For the records that follow, please set down exactly the lines between the one holding "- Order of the" and the one holding "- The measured", inclusive, and only those.

Material supplied: Begin

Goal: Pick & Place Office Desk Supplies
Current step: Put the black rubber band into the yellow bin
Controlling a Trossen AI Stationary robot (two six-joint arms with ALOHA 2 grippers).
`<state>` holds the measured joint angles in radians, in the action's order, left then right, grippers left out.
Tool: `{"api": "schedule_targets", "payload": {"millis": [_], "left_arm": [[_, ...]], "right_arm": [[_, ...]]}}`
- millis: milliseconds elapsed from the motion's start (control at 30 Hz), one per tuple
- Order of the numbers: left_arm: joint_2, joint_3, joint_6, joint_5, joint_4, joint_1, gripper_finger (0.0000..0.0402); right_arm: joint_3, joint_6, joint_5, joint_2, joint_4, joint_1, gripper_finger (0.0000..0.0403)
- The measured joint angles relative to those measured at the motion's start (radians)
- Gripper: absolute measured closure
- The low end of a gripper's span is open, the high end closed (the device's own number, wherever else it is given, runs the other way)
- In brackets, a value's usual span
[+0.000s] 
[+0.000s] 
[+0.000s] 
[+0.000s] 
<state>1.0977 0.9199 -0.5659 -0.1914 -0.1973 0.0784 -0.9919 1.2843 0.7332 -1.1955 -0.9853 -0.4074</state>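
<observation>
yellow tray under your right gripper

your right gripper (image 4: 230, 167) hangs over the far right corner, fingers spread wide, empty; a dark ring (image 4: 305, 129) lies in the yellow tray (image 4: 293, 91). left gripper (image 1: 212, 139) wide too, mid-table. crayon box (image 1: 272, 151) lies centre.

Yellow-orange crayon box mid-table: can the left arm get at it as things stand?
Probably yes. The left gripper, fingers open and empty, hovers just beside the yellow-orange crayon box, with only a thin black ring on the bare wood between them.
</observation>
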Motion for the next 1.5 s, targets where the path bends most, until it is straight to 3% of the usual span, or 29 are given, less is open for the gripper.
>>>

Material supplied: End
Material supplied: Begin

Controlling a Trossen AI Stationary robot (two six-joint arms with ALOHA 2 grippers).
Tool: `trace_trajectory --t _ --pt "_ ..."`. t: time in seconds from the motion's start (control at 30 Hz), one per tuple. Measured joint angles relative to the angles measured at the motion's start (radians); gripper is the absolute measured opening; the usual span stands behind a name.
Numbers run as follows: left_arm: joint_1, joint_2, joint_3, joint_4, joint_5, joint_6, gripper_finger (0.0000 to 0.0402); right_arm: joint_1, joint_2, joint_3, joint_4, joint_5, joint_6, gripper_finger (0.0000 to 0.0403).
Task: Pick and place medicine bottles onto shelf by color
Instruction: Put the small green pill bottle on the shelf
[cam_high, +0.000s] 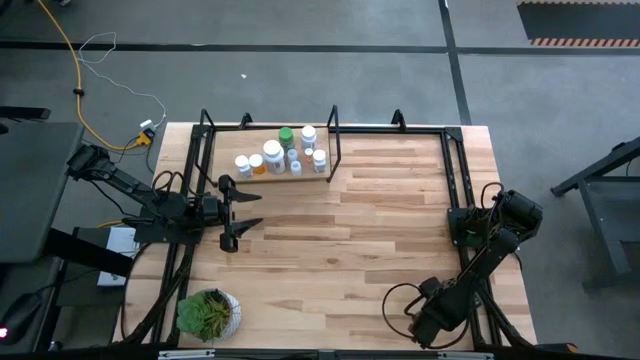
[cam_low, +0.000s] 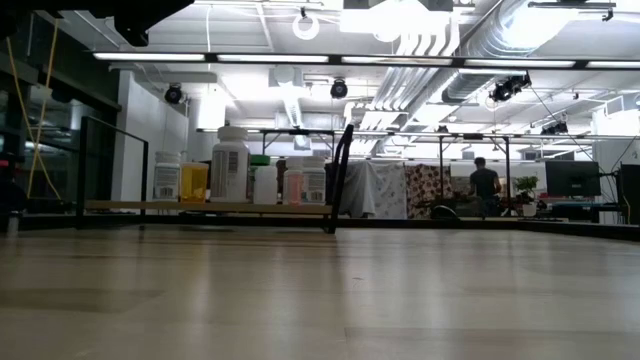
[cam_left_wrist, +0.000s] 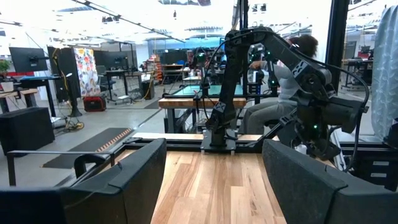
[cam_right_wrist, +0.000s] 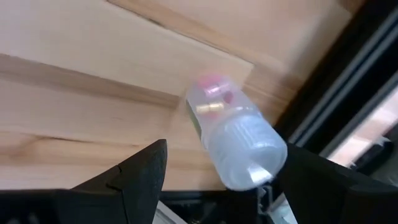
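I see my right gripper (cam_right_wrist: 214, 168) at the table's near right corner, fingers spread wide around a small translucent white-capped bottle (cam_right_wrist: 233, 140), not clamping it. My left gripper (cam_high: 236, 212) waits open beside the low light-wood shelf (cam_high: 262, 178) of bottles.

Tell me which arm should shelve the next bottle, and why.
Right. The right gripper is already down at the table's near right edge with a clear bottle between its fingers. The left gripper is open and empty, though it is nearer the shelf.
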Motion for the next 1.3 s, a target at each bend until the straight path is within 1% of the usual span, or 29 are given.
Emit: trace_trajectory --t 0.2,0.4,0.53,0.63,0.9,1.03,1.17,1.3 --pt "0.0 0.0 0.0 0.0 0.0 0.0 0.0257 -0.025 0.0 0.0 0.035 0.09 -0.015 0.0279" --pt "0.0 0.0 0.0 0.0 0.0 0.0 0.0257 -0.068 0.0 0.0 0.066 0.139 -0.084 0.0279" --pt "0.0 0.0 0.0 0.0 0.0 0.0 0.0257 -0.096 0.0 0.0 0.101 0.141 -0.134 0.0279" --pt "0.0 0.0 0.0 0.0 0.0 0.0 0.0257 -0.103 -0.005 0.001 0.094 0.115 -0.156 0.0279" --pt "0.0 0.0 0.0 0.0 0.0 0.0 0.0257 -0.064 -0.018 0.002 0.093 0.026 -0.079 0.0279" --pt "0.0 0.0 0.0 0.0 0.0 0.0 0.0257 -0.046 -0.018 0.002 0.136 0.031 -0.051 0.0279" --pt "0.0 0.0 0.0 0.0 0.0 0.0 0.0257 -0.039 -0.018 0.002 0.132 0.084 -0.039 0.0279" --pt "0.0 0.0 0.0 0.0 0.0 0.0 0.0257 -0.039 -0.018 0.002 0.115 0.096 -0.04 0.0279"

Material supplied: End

● Response to the task:
- Order of the numbers: left_arm: joint_2, joint_3, joint_6, joint_5, joint_4, joint_1, gripper_finger (0.0000..0.0402); right_arm: joint_3, joint_6, joint_5, joint_2, joint_4, joint_1, gripper_finger (0.0000..0.0403)
- The measured joint angles relative to those measured at the motion's start (radians)

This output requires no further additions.